Nicotine World : Comme vous l’avez dit précédemment, le sachet de nicotine est un produit relativement nouveau sur le marché, il y a encore des confusions ou des conceptions erronées, quelles sont celles que vous retrouvez le plus souvent ?
Thomas Ericsson : Ce que j’ai entendu pour la plupart, ce sont des choses plutôt positives. Je n’ai pas entendu beaucoup de choses négatives. Le mieux, c’est de rencontrer les consommateurs. Lors d’un vol Copenhague-Chicago, mon voisin à côté de moi m’a expliqué qu’il avait arrêté de fumer grâce à Nicorette.

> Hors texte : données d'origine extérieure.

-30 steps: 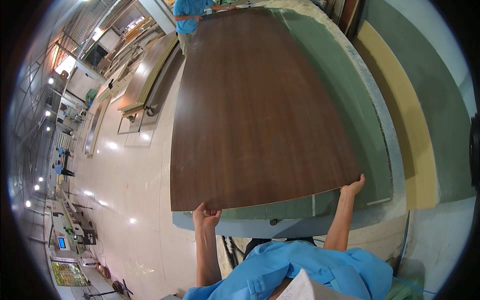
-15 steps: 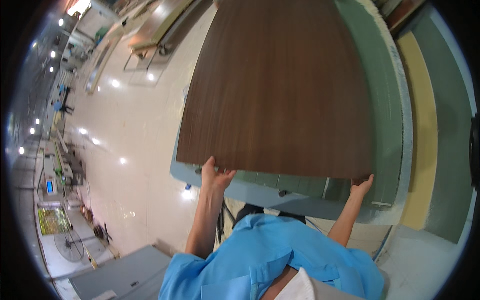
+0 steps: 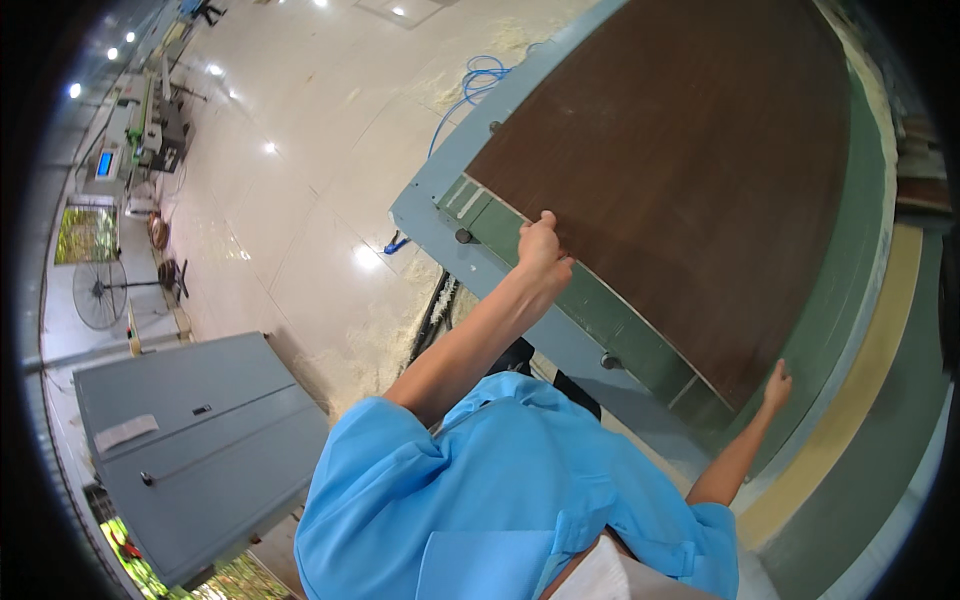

Lorsque nous avons atterri, il est venu vers moi avec sa femme et ils m’ont dit : « Vous nous avez sauvé la vie ». Cela arrive assez souvent. Les gens sont reconnaissants d’avoir arrêté de fumer, surtout avec Nicorette.
Les retours négatifs concernent davantage la teneur en nicotine. Les gens deviennent de plus en plus dépendants de la nicotine. Dans le cas du snus, une entreprise commence à augmenter considérablement le niveau en Norvège et c’est un problème, car on s’habitue à la nicotine.
De plus, il y a un véritable sujet à propos des effets secondaires de la nicotine, tels que les problèmes liés à la tension artérielle, au cœur et également les maladies liées au diabète. Ce n’est pas facile de gérer cette situation, c’est pourquoi la fiscalité reste la meilleure solution.